Slowly I shake my head. "That isn't necessary at all." I tell her. "Isaiah isn't a problem."

"Don't lie, Rose. Please let us help you." Elodie said.

"I'm not lying, Elodie. Isaiah isn't a problem at all. If anything we need more people like him." I reply. What the fuck? Why did I just say that? How am I going to explain that one?

"If there's no problem then it's settled. Rose, if you ever feel how Elodie claims you do then don't be afraid to come to Judith or me and we can sort him out. Worse comes to worse we can take you to the Alpha and get this sorted personally."

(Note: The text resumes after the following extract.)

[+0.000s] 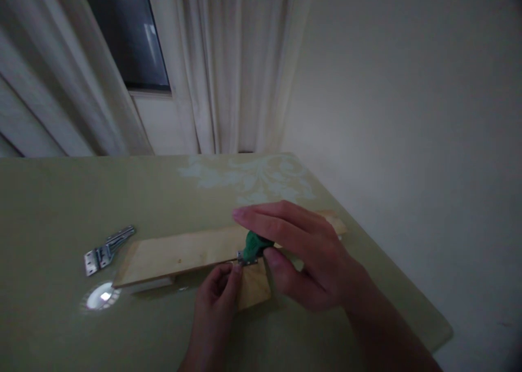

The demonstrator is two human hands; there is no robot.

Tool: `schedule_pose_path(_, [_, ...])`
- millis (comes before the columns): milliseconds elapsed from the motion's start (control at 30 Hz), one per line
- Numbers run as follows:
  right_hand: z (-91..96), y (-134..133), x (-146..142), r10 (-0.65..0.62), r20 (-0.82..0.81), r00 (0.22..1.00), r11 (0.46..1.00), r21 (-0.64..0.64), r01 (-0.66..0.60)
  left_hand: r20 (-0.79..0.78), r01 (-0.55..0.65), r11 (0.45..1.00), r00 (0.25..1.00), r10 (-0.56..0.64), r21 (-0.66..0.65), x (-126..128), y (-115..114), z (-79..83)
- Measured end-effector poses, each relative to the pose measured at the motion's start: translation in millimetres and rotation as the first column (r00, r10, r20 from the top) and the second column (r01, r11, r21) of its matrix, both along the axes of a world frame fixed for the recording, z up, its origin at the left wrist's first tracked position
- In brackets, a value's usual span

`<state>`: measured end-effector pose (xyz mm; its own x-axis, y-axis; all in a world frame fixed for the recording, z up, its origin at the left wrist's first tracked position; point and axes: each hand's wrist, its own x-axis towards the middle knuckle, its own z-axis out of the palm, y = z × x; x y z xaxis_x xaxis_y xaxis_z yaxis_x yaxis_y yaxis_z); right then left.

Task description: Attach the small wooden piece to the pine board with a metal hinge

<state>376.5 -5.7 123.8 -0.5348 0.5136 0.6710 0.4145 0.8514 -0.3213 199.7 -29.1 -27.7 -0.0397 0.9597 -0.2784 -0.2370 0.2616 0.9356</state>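
Note:
My right hand (pixel 304 255) is closed around the green handle of a short screwdriver (pixel 256 246), thumb below and fingers above. The tool's lower end meets a small metal hinge (pixel 240 256) at the seam between a long wooden board (pixel 183 252) and a small wooden block (pixel 255 287). Beside the hinge, the thumb and fingertips of my left hand (pixel 216 296) are pinched together at the block's left edge. Whatever sits between those fingertips is too small to make out. My right hand hides part of the long board.
Metal hinges (pixel 104 252) lie on the green table (pixel 61 209) left of the board. The board rests on pale supports (pixel 150 285). A round light reflection shows near its left end. The table's right edge runs along a white wall (pixel 408 116); curtains (pixel 236 67) hang behind.

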Motion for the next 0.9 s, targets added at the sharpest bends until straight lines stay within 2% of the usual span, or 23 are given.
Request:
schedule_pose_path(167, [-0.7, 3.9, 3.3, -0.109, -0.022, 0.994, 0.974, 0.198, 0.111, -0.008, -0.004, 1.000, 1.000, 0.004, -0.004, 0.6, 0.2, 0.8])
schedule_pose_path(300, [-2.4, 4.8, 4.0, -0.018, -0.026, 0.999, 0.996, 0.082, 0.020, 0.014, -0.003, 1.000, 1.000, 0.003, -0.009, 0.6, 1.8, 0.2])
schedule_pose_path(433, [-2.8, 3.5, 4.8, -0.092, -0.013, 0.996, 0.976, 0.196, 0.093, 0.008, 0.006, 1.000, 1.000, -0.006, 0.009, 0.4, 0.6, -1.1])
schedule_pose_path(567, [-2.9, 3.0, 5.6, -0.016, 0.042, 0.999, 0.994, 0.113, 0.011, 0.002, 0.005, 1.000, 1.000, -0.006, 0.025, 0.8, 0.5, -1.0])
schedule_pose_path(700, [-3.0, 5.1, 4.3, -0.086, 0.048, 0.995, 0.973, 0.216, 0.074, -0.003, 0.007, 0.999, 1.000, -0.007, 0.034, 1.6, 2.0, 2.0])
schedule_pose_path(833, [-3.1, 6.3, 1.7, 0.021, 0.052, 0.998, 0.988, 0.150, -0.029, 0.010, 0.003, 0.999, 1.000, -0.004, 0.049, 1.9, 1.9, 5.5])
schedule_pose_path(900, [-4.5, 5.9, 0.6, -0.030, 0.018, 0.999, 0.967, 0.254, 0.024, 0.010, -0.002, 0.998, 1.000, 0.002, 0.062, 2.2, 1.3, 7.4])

I nod but stay silent. I appreciate their generosity but I really don't need it. At first I admit he did frighten me a bit. He'd come at me at the most random times, when I least expected it. His pheromones intimidated me, his muscular build and his dark eyes intimidated me. But that day in the woods, when he wouldn't let me go, when he said he wasn't done with me, I couldn't help but feel something. A wanting.

It felt nice to be held, to be wanted. Isaiah wants me and I think I like that. Not to mention he's so warm, his arms give me more comfort than I could ever explain. And his scent, he's heavenly. Now that I've seen a side to Isaiah I don't think anyone has seen excites me. Our little rendezvous has my heart pounding in my chest every time he sneaks through my window. And once again, the way he holds me. Nothing could even come close to the way he holds me because there's so much care to it yet so much possessiveness and I love it.

Okay so he doesn't have the best record in the pack. He's hurt people, I thought he'd do the same to me but he hasn't. The hands the have inflicted so much pain hold me so gently. The hands that have harmed people until they were unrecognisable touch me ever so lovingly. There's nothing in this world that I could ask for. And if there was it would be to forever be in Isaiah's arms, in a bed where he can love me and hold me with so much gentleness.

"Elodie your mother was a wreck with just a week of him being gone. You saw how she was and the relief I felt from my mate was the best feeling I've ever felt because she got her baby boy back. I never want to see that again, I never want to feel that again. Do you want that for your mum?"

"No." Elodie whispered. "I just want to be normal. The stares I get, the nasty words people say about me just because I'm related to him. I hate it."

"That doesn't call for your brother to be exiled, Elodie. Unless there was something serious that I disagree with then you don't do anything. That's not fair on him, not one bit. You saw him all of five minutes and you already want him gone again." Her mum sighed. "I'm sorry you feel like this but if you knew why Isaiah did what he did to them boys you would think very different of him."

"What did they do?" She frowned.

"That's not for me to tell." Her mum said and walked away.

"All you need to know is that your brother had very good reason to do what he did which would've got him exiled if he didn't have that reason. Be patient with him." Her dad told her. She nodded and like her mum, her dad left the room as well.

"Elodie you don't need to have your brother exiled, not on my account. Focus on what's important, your family. You know it's wrong to want that, you love him I can see that and I know you love that he's apart of your family. People are just quick to judge and because they fear Isaiah they pick on you because they think they can. You don't want Isaiah exiled at all, you just want the judgemental people to fuck off." I said.

"Yeah. They just need to fuck off." She gave a teary laugh. I smiled and hugged her, Yasmine joining as well.

"This pack is just full of judgmental people who need a life. Take Sasha for example." Yasmine laughed.

"Exactly. We have your back and we know you have ours. But don't take it out on Isaiah. That's not fair on him, on you and certainly not on your parents. They love you both equally and I would've loved a sibling, your so lucky to have a brother." I smiled at her.

"Yeah." Elodie nodded. "I guess I'm lucky to have him."